Best of Technical Support
January 1st, 2004 by Staff in
Fixing Swap When Moving a Drive
I am using Red Hat 9 on an HP Brio (PIII,
20GB and 192MB of RAM). I first installed Linux when my
hard drive was a primary slave. Later I changed
it to primary master. I am using a boot disk to
boot in to Linux, but when I try to boot in to the
system, I get an error that the swap partition was
not initialized. The kernel could detect changes
to my root and boot, but it was unable to in the
case of swap partition.
How can I change the swap partition dynamically? In other words, what parameter
should I pass to the kernel before booting so as to specify my swap at
the command line? Also, can I use the same boot disk to boot on other systems
with different partition allocations, as with Windows startup disks?
—
Aman Hardikar
cybergeek2k@rediffmail.com
This is easy to explain; Linux is looking for the swap partition on one device (the primary slave), probably named /deb/hdbX, X being the partition number, and it happens that it now resides on the primary master disk, which probably is /dev/hdaX. Therefore, Linux can't find the designated swap partition and is unable to initialize it. To fix this, edit your /etc/fstab file and change the device on the line that has the swap entry. It may be something like:
/dev/hdb2 swap swap defaults 0 0
So, change it to:
/dev/hda2 swap swap defaults 0 0
In this example, the swap partition is number 2 on the disks.

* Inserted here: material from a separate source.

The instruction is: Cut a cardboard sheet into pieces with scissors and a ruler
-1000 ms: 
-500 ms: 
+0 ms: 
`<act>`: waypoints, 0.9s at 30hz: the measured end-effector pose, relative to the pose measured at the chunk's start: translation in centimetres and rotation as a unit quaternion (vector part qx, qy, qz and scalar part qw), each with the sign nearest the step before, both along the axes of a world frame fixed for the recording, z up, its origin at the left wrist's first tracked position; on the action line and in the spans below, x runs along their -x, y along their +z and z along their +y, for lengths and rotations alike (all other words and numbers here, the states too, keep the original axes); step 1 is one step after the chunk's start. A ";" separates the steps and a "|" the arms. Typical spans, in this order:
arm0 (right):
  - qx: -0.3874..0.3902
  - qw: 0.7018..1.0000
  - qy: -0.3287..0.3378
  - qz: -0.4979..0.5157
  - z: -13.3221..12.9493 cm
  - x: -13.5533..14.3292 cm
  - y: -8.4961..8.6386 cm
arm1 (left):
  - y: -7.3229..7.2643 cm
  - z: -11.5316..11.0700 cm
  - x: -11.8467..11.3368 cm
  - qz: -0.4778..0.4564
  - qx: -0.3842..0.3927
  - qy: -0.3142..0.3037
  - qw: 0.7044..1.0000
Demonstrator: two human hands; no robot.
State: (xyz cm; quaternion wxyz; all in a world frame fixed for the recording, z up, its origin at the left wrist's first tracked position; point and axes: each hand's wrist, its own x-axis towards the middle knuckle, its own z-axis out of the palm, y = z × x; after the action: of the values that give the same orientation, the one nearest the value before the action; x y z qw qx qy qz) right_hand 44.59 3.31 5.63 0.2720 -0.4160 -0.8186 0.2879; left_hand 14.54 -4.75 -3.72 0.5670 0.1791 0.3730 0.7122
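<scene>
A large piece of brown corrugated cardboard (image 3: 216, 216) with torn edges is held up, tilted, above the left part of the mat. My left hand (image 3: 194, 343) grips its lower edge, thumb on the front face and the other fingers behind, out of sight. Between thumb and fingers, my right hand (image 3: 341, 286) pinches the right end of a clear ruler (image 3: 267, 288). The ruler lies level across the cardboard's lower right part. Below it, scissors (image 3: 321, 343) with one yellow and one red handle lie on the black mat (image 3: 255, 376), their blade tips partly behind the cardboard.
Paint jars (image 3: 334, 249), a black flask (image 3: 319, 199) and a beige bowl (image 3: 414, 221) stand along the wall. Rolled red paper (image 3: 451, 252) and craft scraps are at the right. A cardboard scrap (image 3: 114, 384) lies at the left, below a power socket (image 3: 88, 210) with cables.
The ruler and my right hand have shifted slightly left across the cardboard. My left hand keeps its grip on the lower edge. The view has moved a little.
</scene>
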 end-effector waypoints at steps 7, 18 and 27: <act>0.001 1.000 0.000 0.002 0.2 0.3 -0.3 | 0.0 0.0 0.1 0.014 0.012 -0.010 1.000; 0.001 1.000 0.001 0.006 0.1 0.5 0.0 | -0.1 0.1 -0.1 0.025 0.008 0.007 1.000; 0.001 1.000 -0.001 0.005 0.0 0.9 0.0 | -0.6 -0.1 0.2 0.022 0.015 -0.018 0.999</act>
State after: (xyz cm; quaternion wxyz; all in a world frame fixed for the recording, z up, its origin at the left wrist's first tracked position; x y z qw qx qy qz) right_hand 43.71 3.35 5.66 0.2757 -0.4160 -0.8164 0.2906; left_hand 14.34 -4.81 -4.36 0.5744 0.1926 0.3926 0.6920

Then, reboot your system, and it should work fine. An alternate way to reboot
would be to start the swap partition manually with the command
swapon -a -e, after editing the /etc/fstab file as indicated above.
—
Felipe Barousse Boué
fbarousse@piensa.com
Serial ATA Support?
I intend to install SuSE 8.2 and want to know if I can
install it on a Serial ATA hard drive.
—
Daniel Gustafsson
gustafsson_danie@hotmail.com
Serial ATA hard drives are supported by Linux
(including the SuSE 8.2 distribution's stock kernel
version 2.4.19). This will be obvious, but
as always, first you must check that the BIOS
and/or disk controller hardware of your system
does support Serial ATA hard drives.
—
Felipe Barousse Boué
fbarousse@piensa.com
As usual, the first question is, does your BIOS
support booting from your serial ATA interfaces?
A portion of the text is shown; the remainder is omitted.